14 Şubat 1996 tarihinde ömrünün baharında, daha 36 yaşında bir İslâm tarihçisi ile vedalaştık. Bu vedalaşmanın üzerinden tam 26 yıl geçmesine rağmen hala gözümüzün önünde bilge, cevval, üretken, özverili bir bilim insanının silueti dolaşmaktadır.

Dr. Öğr. Ü. Kasım İlgün Hoca vefat ettiğinde 23 Şubat 1996 tarihinde Yeni Şafak Gazetesinde onunla ilgili bir yazı yayınlamıştım. Bu yazıdan da mülhem yeni bir yazı yazmak değerli İslâm tarihçimizi anmak adına yararlı olacaktır. Peygamber Efendimiz (s.a.s)’in, “Ölülerinizi hayırla anınız” buyruğu gereğince saygıdeğer dostumuzun ardından onu bir yazı ile anmak vefa gereğidir.
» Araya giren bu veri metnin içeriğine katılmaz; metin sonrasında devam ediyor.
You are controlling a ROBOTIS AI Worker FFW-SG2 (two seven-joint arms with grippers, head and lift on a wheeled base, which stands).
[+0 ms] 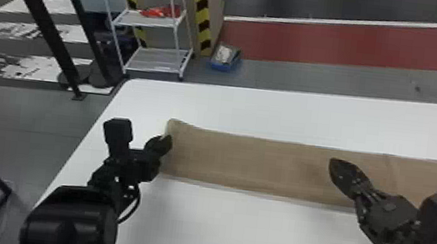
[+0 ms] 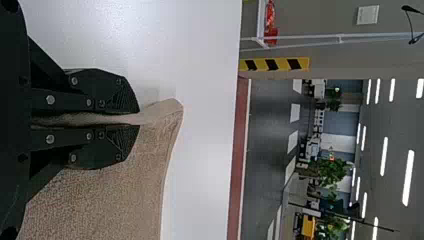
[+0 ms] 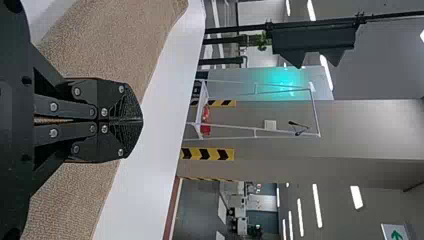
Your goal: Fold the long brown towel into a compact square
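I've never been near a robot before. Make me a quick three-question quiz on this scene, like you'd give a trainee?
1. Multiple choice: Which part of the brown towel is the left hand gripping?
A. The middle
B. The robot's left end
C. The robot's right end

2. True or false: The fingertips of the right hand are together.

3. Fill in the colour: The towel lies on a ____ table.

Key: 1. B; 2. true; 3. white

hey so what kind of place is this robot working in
Probably a robotics lab or workshop floor: a white wire-style shelf rack stands beyond the table, with black-and-yellow hazard striping and a red painted floor strip nearby.
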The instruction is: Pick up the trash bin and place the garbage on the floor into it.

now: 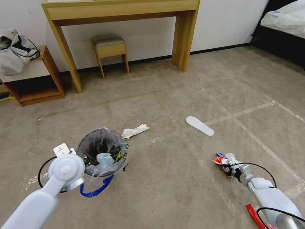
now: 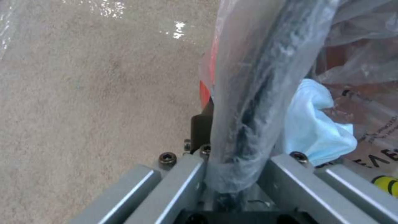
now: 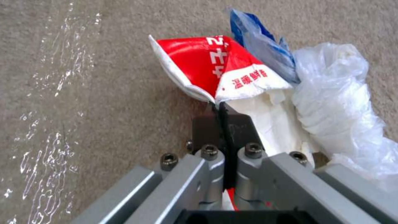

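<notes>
Here the floor [image 1: 178, 95], beige carpet crossed by faded white tape lines, spreads across the whole head view, with a wooden tabletop [image 1: 120, 8] and a small stool [image 1: 109, 47] against the wall at the top of the frame. The trash bin [image 1: 103, 152] sits in the lower left, its clear liner crumpled over the rim and a blue drawstring loop [image 1: 95, 189] hanging below it; a pale-blue mask [image 2: 315, 127] lies inside. The left hand [image 2: 238, 149] is clenched on the bin's bagged rim at the side nearest the camera. Just beyond the bin, at centre frame, lies a crumpled white paper [image 1: 135, 130] on the carpet, and further right a white flat insole-shaped piece [image 1: 199, 125]. In the lower right the right hand [image 3: 222, 115] is closed tight, pinching a red-and-white packet [image 3: 211, 67] low over the carpet, with a white-and-blue crumpled wrapper [image 3: 331, 102] bunched against it
</notes>
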Motion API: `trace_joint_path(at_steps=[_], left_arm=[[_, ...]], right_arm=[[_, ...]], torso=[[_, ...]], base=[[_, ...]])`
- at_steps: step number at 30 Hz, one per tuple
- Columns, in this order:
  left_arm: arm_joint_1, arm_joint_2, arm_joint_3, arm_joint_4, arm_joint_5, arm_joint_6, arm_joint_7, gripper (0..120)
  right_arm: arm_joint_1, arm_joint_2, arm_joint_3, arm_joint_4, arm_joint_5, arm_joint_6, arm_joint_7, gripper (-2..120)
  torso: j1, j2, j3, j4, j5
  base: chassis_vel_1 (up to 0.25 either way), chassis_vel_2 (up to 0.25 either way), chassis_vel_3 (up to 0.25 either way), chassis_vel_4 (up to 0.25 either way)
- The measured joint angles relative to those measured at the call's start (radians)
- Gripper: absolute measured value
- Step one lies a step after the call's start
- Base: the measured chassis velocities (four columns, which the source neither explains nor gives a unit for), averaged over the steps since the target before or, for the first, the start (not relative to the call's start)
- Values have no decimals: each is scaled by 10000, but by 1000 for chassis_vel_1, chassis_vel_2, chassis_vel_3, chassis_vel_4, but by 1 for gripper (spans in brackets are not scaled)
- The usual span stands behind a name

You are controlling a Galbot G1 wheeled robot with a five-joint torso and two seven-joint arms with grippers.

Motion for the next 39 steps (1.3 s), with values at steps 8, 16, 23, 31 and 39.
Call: trace_joint_path(at_steps=[8, 16, 23, 31, 39], left_arm=[[27, 92, -62, -53, 8, 1, 0, 0], [-68, 140, -40, -95, -114, -1, -1, 0], [-149, 114, -7, -82, -142, -28, -1, 0], [-45, 75, -39, -133, -106, -27, 3, 0], [78, -24, -56, -184, -20, -18, 69, 0]], right_arm=[[-26, -5, 58, 327, 168, 116, -2, 0], [-925, -866, 490, 3441, 2577, 430, -183, 0], [-1924, -1454, 1279, 6442, 3941, 472, 123, 0], [-2770, -1623, 2037, 9010, 4570, 578, 351, 0], [-2976, -1727, 2047, 10777, 6269, 1242, -985, 0]], torso=[[0, 0, 0, 0, 4], [0, 0, 1, -1, 0], [0, 0, 1, 0, 1], [0, -1, 0, 1, -1], [0, 0, 0, 0, -1]], base=[[0, 0, 0, 0], [0, 0, 0, 0], [0, 0, 0, 0], [0, 0, 0, 0], [0, 0, 0, 0]])
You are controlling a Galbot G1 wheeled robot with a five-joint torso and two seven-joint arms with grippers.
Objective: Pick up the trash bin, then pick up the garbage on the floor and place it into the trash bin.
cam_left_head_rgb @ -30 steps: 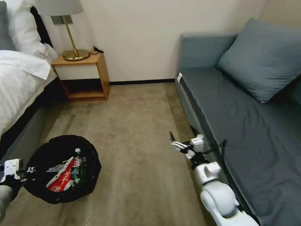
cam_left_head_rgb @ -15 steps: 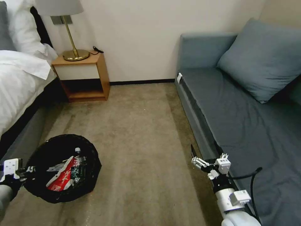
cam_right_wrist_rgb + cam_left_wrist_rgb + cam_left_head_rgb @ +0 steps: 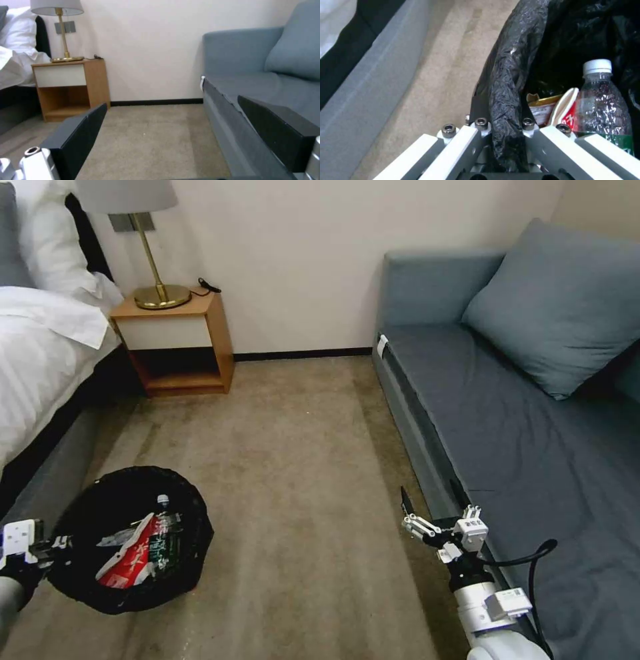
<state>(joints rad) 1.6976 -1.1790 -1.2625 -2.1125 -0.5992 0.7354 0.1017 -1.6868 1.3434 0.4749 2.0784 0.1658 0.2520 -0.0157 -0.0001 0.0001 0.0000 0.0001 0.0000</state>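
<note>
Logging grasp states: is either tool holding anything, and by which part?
The left tool pinches the trash bin by its bag-covered rim. The right tool is open by the sofa, holding nothing.

The trash bin (image 3: 127,540) stood low on the carpet near the bed's side, round, its crinkled black liner folded over the rim (image 3: 506,82). Inside lay the garbage: a clear plastic bottle (image 3: 162,533) with a white cap and green label, leaning against a red-and-white crumpled packet (image 3: 125,563). From close by, a gold-edged wrapper (image 3: 541,107) showed wedged between the packet and the liner.
</note>
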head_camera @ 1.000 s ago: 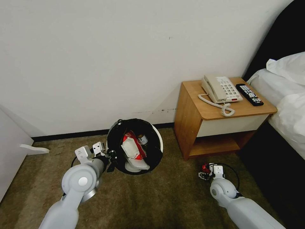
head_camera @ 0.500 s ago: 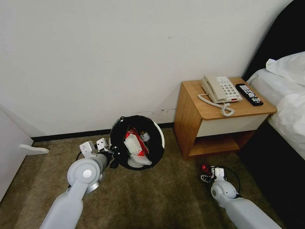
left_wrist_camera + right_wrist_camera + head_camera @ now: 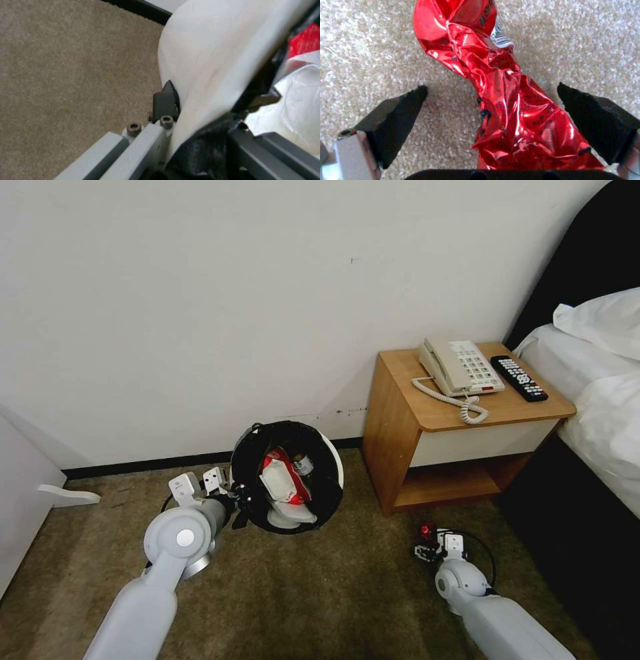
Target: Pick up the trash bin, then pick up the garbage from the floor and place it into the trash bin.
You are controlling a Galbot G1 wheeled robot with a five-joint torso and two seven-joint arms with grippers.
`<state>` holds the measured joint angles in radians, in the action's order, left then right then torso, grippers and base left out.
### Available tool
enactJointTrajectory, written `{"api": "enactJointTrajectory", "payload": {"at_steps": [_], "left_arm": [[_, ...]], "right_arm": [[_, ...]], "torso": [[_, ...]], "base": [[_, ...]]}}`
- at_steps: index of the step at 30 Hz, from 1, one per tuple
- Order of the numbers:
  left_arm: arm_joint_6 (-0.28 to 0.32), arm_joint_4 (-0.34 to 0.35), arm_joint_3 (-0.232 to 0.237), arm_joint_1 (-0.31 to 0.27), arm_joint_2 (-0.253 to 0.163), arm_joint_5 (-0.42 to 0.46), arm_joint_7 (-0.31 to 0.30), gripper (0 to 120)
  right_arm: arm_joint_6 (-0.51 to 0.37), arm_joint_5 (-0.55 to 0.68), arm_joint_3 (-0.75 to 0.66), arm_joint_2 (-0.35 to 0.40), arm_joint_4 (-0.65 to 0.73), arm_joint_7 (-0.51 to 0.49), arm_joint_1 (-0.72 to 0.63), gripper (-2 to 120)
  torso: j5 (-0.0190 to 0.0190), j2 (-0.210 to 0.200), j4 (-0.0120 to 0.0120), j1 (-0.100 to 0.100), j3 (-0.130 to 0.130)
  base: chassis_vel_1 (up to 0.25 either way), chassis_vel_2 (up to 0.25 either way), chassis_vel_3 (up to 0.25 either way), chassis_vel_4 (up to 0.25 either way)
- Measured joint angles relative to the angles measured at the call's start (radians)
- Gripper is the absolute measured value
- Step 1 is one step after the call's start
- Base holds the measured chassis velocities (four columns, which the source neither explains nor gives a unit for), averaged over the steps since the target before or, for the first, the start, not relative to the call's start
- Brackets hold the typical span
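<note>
head view first: trash bin (image 3: 288, 477) sits tipped toward the camera on the carpet (image 3: 320, 593) by the wall, just left of the bedside table (image 3: 460, 427), its black liner (image 3: 248, 473) holding a red-white packet (image 3: 280, 481) and other litter. left gripper (image 3: 239, 505) is at the bin's near-left rim. right gripper (image 3: 427, 543) is low over the carpet in front of the table, with a small red wrapper (image 3: 427, 531) at its tip, well apart from the bin.

left wrist view: left gripper (image 3: 213, 102) is clamped on the trash bin (image 3: 213, 50) wall, one pad (image 3: 165, 100) outside on the white plastic, the other finger inside against the black liner (image 3: 203, 152). the wall looks stiff and smooth, so the pinch at the rim seems sound, though the liner under the inner finger could slip.

right wrist view: right gripper (image 3: 491, 100) is spread wide, its dark pads either side of the red wrapper (image 3: 506, 100) lying on the carpet (image 3: 370, 50), neither pad touching it. the wrapper looks like thin crinkled foil: nearly weightless, soft, slick, likely to crush rather than resist. its twisted middle, between the pads, seems the best place to pinch.
</note>
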<state>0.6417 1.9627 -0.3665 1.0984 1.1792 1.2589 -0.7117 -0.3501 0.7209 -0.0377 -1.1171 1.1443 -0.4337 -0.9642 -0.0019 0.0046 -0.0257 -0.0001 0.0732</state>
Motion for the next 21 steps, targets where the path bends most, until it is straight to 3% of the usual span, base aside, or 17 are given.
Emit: {"api": "enactJointTrajectory", "payload": {"at_steps": [3,6,10,21], "left_arm": [[0.000,0.000,-0.001,0.003,0.002,-0.001,0.001,0],[0.000,0.000,-0.002,0.003,0.003,-0.003,0.001,0],[0.000,0.000,-0.002,0.003,0.003,-0.003,0.001,0],[-0.002,0.007,0.002,0.006,0.005,-0.006,0.001,0]], "right_arm": [[0.002,-0.002,0.007,-0.012,-0.002,0.010,0.002,100],[0.003,-0.001,0.008,-0.010,-0.001,0.011,0.002,100],[0.003,0.002,0.009,-0.005,0.002,0.017,0.000,98],[0.003,0.023,0.013,0.011,0.025,0.028,-0.011,71]], "torso": [[0.0029,0.000,0.0017,0.000,0.000],[0.0014,0.000,0.0017,0.000,0.000],[0.0021,0.000,0.0014,0.000,0.000],[0.0023,0.000,0.0017,0.000,0.000]], "base": [[0.000,0.000,0.000,0.000],[0.000,0.000,0.000,0.000],[0.000,0.000,0.000,0.000],[0.000,0.000,0.000,0.000]]}}
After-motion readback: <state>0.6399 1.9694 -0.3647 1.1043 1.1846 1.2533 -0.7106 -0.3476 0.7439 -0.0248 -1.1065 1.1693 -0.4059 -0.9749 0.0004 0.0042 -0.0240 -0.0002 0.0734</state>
Patnos/Ağrı doğumlu olan Kasım İlgün Hoca 14.02.1996 tarihinde Hakk’ın rahmetine kavuşurken daha 36 yaşını doldurmamıştı. Elâzığ İmam Hatip Lisesini bitirdikten sonra kazanmış olduğu Erzurum İslami İlimler Fakültesi’ni birincilikle bitirmişti. Bütün hocaları onu azim ve çalışkanlığı ile tanır ve yad ederler. Prof. Dr. Mustafa Ağırman Hoca, Kasım İlgün Hoca ile ilgili olarak “İmtihanlarda zamanın ona yetmediğini, her imtihanda üç beş kâğıt yazdığını ve imtihan sonunda; “Hocam daha yazacaklarım var” dediğini hatırlatarak ondan övgü ile söz etmişti. Bizim de onunla olan dostluğumuz Erzurum yıllarına dayanmaktadır. Daha sonra Hatay’da bir müddet, öğretmenlik ve Devlet Arşivleri Genel Müdürlüğü Osmanlı Arşivi Daire Başkanlığı’nda üç yıl uzman yardımcısı olarak çalışan Kasım Hoca, görev yaptığı bütün yerlerde olduğu gibi orada da çalışkanlığı ve becerikliliği ile tanınmaktadır. Bulunduğu ve çalıştığı her yerde sevilen ve takdir toplayan Kasım Hoca esas hizmetini, Van Y.Y. Üniversitesi’ne intisap ettikten sonra vermeye başladı. Prof. Dr. Mustafa Fayda Hoca’nın danışmanlığında hazırladığı “Halife Mansur ve Dönemi” adlı doktora tezi çok takdir toplamıştı. Ancak ne yazıktır ki bu tez hala yayımlanamadı. Ölüm döşeğine yattığında Fen Edebiyat Fakültesi Dekan Yardımcısı görevini sürdürüyordu. Ne var ki her Müslüman gibi o da Hakk’ın huzuruna bütün unvanlardan azade sade bir Müslüman olarak gitti. Zira Allah (c.c), tüm müminler ve onlardan biri olan Kasım Hoca için “Müslüman” isminden başka bir unvan kabul etmemektedir. O ne güzel bir boyadır!... Bizler de şahidiz ki o Müslümanca yaşadı ve Müslüman olarak vefat etti.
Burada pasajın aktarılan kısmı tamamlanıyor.